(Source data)
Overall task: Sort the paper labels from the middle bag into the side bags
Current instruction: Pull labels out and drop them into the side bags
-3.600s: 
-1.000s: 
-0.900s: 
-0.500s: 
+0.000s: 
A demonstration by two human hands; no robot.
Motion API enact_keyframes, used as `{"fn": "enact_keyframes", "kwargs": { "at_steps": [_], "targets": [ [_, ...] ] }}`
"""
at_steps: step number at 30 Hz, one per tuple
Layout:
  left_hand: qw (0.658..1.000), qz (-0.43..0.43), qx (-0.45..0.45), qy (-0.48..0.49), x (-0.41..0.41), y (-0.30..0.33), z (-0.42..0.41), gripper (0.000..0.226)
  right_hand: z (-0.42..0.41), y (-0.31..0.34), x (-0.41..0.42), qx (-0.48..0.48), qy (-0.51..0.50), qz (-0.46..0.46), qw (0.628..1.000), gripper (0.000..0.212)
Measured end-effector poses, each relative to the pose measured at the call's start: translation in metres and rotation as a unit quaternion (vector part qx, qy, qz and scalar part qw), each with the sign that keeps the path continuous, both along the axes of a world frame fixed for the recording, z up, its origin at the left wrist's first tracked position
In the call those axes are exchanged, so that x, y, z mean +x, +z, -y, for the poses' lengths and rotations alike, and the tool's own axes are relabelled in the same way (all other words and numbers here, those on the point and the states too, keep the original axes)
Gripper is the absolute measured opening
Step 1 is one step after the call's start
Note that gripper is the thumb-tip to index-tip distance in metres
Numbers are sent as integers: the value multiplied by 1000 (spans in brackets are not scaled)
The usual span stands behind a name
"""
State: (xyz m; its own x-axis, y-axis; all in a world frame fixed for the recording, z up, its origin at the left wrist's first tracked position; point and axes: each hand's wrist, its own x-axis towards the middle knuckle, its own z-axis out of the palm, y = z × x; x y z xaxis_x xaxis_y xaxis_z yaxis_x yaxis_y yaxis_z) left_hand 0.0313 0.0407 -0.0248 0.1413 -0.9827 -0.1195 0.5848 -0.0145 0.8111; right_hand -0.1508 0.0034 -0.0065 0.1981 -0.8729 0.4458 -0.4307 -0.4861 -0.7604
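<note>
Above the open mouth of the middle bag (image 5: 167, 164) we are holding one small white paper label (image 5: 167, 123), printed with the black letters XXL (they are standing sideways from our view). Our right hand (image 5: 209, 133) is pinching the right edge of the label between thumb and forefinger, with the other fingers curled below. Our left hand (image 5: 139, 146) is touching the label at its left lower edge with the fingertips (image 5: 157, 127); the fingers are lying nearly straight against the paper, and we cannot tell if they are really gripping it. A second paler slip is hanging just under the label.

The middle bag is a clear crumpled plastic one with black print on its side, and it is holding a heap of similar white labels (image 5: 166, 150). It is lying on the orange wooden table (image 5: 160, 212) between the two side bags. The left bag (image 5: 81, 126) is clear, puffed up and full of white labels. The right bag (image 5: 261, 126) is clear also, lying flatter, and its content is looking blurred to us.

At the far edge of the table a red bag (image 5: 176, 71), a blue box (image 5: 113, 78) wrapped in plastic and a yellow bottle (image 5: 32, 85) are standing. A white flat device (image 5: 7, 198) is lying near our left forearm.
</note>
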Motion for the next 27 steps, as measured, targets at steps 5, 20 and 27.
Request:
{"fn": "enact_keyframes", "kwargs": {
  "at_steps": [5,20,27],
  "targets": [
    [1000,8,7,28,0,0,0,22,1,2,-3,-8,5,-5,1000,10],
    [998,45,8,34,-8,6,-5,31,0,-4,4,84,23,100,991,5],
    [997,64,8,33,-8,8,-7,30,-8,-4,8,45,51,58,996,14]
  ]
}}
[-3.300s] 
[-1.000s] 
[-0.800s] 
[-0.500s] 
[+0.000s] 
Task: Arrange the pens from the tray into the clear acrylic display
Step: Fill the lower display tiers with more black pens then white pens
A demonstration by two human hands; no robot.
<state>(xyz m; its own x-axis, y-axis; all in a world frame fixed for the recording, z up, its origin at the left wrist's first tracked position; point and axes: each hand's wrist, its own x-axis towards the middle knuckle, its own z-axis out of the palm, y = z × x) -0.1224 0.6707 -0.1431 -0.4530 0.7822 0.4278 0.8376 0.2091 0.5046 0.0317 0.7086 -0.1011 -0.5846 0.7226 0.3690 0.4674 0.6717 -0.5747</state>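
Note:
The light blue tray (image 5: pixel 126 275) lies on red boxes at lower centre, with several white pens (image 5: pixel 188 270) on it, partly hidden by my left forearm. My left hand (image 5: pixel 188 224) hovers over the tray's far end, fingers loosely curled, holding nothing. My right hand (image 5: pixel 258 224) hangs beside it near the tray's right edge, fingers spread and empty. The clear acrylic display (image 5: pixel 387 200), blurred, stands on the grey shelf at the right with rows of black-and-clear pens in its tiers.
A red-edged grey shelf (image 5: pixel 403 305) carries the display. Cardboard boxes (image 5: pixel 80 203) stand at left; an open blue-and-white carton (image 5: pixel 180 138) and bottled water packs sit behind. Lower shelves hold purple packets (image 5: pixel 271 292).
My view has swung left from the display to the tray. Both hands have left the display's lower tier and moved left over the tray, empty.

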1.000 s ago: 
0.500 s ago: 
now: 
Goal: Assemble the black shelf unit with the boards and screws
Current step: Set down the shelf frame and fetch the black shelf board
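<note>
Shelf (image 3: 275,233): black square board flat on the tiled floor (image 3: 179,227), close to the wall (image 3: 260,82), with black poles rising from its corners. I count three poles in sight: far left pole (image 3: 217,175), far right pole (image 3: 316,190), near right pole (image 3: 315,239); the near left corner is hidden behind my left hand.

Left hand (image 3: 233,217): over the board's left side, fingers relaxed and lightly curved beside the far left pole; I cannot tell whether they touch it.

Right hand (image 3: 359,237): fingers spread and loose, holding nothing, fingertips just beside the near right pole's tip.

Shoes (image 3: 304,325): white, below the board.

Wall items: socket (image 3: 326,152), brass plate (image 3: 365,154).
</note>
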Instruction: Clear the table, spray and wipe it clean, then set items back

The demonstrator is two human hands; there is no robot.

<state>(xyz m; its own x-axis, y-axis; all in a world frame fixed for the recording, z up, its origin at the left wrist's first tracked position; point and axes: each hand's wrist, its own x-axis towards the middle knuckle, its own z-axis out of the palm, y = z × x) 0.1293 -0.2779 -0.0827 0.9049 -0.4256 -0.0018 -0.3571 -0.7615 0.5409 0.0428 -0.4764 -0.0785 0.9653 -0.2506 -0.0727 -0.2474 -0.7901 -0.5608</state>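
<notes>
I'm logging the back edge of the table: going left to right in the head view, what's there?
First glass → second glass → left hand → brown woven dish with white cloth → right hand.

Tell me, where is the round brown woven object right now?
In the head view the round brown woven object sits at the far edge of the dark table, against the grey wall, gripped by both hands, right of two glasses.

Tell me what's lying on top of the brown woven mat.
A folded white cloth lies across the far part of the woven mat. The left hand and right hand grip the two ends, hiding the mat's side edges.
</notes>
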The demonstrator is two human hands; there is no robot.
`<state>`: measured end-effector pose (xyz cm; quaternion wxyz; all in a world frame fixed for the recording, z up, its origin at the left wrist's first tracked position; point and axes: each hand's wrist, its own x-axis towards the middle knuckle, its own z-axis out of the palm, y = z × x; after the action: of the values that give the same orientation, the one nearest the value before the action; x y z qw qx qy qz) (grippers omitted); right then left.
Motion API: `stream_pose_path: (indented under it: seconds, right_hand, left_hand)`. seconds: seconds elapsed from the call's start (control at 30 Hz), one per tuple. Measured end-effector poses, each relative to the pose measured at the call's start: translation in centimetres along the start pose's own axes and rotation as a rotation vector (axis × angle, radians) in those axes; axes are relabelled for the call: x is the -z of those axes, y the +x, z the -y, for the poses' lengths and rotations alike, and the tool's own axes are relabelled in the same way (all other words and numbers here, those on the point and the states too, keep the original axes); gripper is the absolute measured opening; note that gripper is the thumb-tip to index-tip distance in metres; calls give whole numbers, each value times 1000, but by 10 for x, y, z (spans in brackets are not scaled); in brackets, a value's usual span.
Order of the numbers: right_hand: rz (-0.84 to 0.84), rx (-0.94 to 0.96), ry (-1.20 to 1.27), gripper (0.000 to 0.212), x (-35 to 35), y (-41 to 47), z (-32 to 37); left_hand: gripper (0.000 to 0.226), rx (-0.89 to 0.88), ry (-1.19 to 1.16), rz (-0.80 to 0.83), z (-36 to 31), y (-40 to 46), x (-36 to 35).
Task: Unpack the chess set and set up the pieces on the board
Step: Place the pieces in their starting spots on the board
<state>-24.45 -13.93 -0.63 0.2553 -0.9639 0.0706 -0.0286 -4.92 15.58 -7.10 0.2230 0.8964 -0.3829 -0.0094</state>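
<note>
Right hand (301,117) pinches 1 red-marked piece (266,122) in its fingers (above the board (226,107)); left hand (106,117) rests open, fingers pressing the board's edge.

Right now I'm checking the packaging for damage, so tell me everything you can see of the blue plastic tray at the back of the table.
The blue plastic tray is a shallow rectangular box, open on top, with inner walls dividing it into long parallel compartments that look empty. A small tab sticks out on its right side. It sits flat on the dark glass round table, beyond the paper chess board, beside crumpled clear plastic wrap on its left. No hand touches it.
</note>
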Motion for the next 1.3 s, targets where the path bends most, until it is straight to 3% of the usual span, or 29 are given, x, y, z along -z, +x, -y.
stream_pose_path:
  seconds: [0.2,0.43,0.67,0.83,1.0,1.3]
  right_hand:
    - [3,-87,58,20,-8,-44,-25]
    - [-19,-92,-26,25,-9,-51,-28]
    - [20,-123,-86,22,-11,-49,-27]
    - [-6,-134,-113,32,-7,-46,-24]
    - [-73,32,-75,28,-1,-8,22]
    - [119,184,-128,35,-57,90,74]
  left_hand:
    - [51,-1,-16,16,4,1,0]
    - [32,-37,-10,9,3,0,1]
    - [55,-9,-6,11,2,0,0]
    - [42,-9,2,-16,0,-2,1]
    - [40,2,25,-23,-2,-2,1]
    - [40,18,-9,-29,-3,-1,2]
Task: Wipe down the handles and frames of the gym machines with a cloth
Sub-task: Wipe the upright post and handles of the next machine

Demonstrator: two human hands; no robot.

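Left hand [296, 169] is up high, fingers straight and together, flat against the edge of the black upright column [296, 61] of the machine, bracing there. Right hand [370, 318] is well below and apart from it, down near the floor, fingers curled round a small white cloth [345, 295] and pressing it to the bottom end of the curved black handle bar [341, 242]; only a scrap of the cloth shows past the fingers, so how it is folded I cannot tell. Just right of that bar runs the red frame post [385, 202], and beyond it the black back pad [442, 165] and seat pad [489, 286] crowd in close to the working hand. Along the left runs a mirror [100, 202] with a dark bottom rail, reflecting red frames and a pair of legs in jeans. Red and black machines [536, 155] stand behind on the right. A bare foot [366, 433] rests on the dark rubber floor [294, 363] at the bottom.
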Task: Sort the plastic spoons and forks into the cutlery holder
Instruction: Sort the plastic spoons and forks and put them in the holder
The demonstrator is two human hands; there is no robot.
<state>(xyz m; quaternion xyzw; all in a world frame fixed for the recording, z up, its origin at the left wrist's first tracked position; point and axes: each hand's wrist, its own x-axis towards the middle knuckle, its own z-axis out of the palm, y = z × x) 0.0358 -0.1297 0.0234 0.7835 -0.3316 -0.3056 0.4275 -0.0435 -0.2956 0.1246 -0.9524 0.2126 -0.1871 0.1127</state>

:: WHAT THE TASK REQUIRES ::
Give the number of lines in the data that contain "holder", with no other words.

:: REPLY TO THE TASK ::
2